Playboy to Repurchase 16.6 Million Shares at 28% Discount to Market Value
Opportunistic Buyback of Fortress’s Entire Position Represents Nearly 15% of Outstanding Shares
Negotiated Payment Schedule Through Year End Preserves Balance Sheet Flexibility and is Immediately Accretive to EPS
Remaining Purchase Price is Backstopped through Commitments from Rizvi Traverse and Byborg
LOS ANGELES, June 22, 2026 (GLOBE NEWSWIRE) -- Playboy, Inc. (NASDAQ: PLBY) (the “Company” or “Playboy”), a global pleasure and leisure company, today announced that it entered into a definitive agreement to repurchase approximately 16.6 million shares of its common stock — the entire equity position held by funds managed by affiliates of Fortress Investment Group (“Fortress”) — at a fixed price of $1.05 per share, for total consideration of approximately $17.4 million.
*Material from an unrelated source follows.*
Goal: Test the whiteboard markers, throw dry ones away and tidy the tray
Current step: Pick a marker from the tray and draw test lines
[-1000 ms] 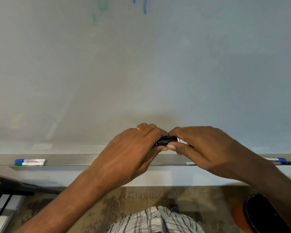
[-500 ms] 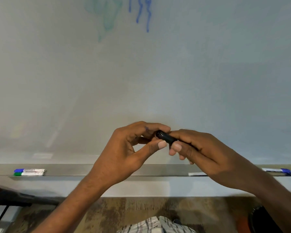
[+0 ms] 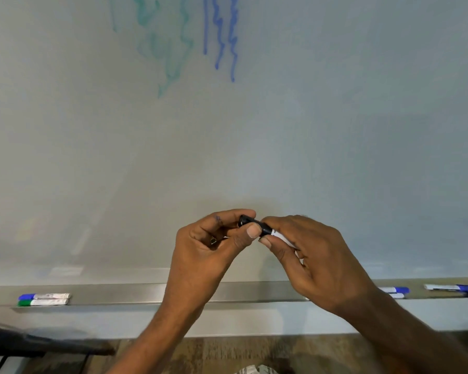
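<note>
Marker (image 3: 266,229): we hold it before the whiteboard (image 3: 335,130), above the tray (image 3: 119,294).
Left hand (image 3: 208,247): our thumb and forefinger pinch its black cap (image 3: 247,220).
Right hand (image 3: 316,263): our fingers clamp its white barrel (image 3: 281,238).

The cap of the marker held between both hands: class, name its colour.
The cap of the marker is black; the head view shows it best.

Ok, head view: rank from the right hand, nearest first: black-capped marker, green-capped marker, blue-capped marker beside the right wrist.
1. black-capped marker, held in the right hand.
2. blue-capped marker, on the tray beside the wrist.
3. green-capped marker, tray's far left end.
</note>
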Available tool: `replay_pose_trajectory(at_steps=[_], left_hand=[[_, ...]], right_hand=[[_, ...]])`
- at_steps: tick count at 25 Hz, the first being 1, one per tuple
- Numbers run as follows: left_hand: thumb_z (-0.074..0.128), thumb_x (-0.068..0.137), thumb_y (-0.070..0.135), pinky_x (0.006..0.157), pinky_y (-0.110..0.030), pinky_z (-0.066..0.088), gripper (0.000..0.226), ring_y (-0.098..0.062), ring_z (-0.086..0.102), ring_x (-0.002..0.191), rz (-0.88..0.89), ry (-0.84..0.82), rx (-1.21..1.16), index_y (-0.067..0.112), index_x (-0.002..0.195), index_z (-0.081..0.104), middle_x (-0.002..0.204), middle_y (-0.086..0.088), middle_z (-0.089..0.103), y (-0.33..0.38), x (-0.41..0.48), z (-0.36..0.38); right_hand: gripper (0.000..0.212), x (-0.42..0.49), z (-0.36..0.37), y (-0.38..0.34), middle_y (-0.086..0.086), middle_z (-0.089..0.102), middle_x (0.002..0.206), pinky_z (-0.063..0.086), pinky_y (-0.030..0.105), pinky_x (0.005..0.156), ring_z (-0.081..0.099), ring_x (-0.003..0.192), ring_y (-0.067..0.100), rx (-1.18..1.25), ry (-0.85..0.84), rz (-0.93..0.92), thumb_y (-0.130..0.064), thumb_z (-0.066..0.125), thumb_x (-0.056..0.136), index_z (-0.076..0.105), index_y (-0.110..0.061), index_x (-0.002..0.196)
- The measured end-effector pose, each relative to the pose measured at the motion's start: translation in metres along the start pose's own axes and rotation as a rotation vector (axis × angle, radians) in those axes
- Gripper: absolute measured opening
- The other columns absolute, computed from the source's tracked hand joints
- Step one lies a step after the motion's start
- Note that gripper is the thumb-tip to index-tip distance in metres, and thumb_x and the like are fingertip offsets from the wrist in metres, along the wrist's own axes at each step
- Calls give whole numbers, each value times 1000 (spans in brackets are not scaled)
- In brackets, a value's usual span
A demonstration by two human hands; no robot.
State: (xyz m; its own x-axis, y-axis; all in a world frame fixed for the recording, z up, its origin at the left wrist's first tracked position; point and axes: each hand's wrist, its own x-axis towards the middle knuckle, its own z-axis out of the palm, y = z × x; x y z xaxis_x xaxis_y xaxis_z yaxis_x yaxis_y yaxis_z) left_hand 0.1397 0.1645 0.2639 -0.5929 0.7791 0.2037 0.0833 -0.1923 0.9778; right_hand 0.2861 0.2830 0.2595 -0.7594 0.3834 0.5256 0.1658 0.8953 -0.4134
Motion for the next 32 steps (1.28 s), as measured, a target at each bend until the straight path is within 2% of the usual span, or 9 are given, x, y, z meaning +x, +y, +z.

Ben Kohn, CEO of Playboy, said: “We have one of the largest and most valuable brands in the world and one that would be nearly impossible to replicate today. We have continued to improve operating performance with five consecutive quarters of positive adjusted EBITDA, have a clear plan to drive meaningful growth moving forward through our four revenue lines. We believe the intrinsic value of the Company is considerably higher than today’s price and therefore this was an extremely compelling capital opportunity, and we moved decisively to seize it. In one privately negotiated transaction, we have agreed to repurchase nearly 15% of our total shares outstanding at a meaningful discount to today’s market value. The transaction is immediately accretive to earnings per share.”
“We funded the first purchase with cash from our balance sheet, and based on operating performance plan to use cash from our balance sheet as well as other financing means to fund the balance. In addition, the deal is fully backstopped with commitments from our two largest stockholders, and I am thankful for their continued support of the Company.”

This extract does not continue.